=== How to complete this task ===
Filter the data for lines with the word "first", then copy every line so identified.

(Stored data)

========================

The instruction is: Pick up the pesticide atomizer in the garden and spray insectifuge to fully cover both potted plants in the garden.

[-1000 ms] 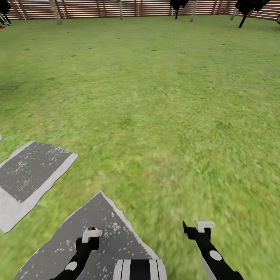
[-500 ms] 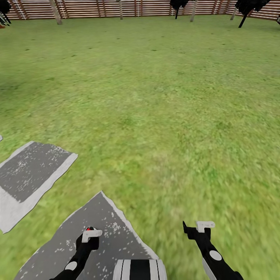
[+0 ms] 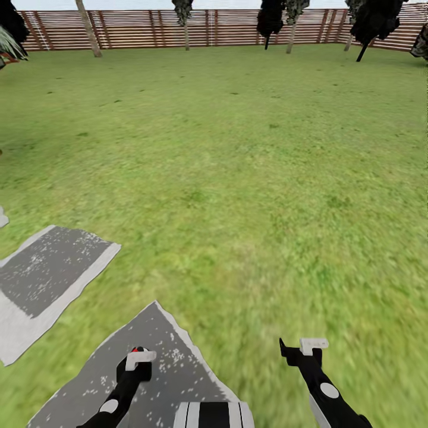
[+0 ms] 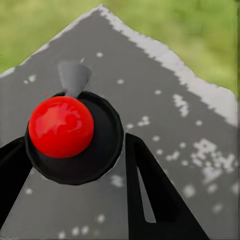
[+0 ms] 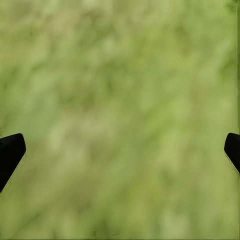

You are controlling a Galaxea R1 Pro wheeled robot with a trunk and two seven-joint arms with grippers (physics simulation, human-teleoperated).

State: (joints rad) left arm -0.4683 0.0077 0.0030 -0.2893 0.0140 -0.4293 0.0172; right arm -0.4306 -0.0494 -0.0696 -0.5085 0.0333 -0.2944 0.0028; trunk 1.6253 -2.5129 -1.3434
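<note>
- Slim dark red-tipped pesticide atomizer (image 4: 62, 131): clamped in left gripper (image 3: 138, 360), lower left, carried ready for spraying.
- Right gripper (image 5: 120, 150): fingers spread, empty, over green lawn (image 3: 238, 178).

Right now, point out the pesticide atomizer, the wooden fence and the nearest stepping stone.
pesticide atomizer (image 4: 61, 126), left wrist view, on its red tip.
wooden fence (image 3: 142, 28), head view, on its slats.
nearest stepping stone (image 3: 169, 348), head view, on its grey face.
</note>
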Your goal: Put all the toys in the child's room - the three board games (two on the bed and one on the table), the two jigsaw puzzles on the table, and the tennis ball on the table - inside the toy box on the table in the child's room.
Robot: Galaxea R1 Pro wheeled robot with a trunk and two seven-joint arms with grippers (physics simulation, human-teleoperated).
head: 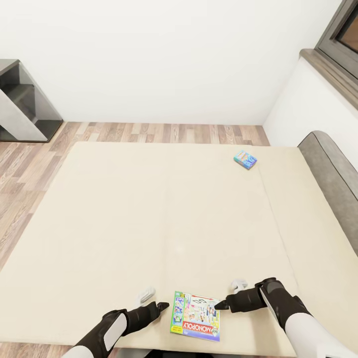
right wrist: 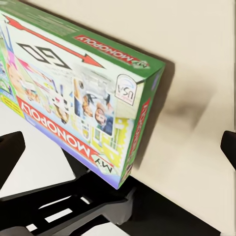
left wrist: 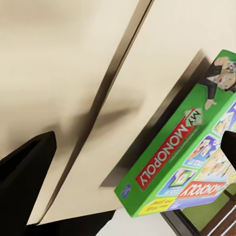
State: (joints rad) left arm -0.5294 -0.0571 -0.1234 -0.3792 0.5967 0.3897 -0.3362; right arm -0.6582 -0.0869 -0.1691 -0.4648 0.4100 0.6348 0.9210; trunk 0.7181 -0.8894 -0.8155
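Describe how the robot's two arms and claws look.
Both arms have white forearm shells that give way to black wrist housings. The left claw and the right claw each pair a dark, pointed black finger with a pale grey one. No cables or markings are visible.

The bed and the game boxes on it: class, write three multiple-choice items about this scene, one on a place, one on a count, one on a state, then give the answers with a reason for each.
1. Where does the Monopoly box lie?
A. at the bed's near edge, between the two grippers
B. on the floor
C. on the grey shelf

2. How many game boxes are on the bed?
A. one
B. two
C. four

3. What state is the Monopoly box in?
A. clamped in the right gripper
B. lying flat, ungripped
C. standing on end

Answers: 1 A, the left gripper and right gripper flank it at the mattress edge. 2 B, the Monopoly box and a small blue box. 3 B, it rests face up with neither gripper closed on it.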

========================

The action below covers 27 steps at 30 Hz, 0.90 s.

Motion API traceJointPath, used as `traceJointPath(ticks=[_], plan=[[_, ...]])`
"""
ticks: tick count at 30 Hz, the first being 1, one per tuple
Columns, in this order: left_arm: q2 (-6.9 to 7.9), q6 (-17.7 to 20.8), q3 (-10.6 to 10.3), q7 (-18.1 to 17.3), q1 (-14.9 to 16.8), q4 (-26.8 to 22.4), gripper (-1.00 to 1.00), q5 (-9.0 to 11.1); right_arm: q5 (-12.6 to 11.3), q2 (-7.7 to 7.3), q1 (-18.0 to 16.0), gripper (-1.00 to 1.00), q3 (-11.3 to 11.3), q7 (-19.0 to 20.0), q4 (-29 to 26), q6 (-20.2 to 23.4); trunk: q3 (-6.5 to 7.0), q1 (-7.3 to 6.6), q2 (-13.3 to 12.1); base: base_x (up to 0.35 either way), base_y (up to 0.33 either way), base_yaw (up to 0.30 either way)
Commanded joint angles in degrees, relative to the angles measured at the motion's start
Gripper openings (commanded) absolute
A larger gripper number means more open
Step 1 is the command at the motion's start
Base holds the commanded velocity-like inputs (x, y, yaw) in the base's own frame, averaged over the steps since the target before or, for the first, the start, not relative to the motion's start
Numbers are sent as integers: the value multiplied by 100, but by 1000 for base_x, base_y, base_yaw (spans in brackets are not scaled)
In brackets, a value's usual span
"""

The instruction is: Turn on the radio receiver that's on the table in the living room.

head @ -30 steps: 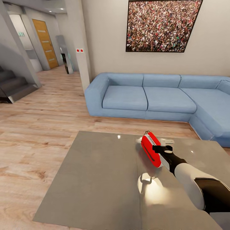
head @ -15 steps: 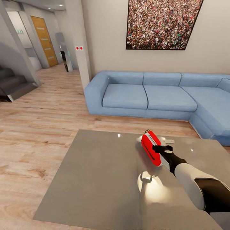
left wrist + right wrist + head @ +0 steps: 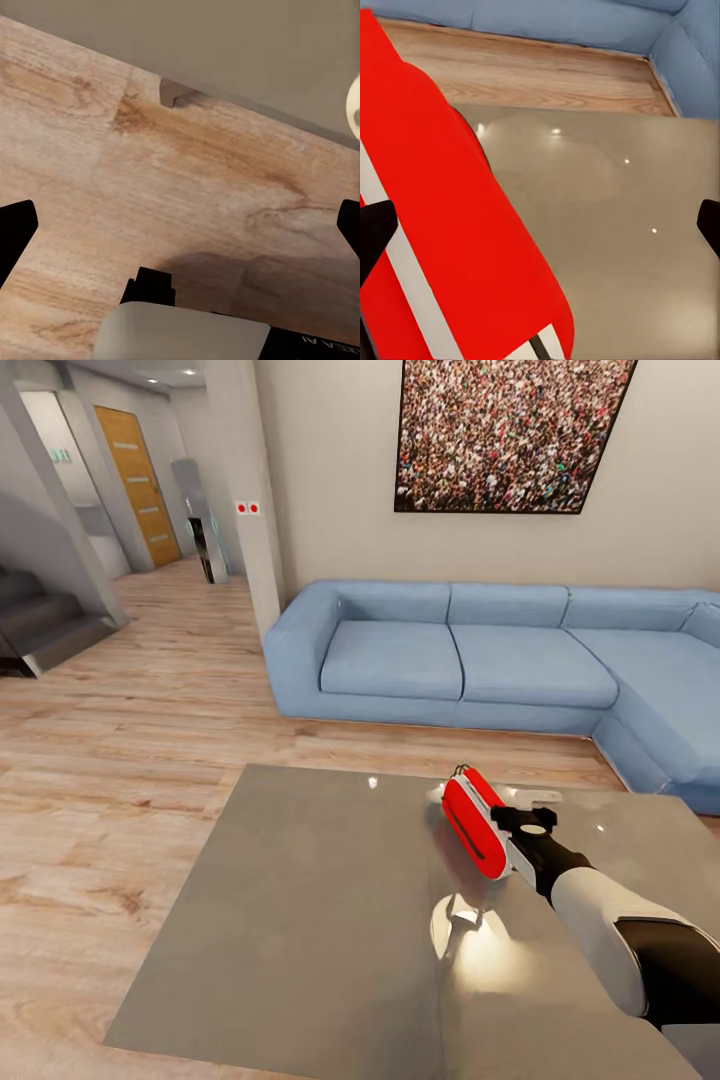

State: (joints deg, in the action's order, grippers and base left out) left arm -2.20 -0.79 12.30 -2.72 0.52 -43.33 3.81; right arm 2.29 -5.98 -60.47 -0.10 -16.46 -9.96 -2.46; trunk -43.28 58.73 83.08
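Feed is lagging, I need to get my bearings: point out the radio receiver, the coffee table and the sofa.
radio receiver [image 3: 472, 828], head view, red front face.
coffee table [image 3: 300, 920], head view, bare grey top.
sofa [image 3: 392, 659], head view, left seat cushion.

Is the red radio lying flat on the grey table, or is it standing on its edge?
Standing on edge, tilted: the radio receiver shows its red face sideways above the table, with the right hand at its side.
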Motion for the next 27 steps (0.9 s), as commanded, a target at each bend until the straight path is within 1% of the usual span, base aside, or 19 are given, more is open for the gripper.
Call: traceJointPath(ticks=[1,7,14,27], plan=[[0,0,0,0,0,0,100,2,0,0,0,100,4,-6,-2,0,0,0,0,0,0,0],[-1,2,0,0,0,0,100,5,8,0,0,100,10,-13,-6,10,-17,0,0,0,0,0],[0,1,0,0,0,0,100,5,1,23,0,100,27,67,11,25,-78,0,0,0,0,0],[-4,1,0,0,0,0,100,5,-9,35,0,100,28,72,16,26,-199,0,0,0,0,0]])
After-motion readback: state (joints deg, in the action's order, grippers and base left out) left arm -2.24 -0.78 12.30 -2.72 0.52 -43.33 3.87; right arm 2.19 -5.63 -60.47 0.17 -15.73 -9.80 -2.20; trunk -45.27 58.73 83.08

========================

=== Written solution ===
ticks: tick count at 30 Hz, the first being 1, one per tuple
Base holds the commanded velocity-like inputs (x, y, yaw) in the base's own frame, averaged over the steps since the target before or, for the first, the start, not relative to the motion's start

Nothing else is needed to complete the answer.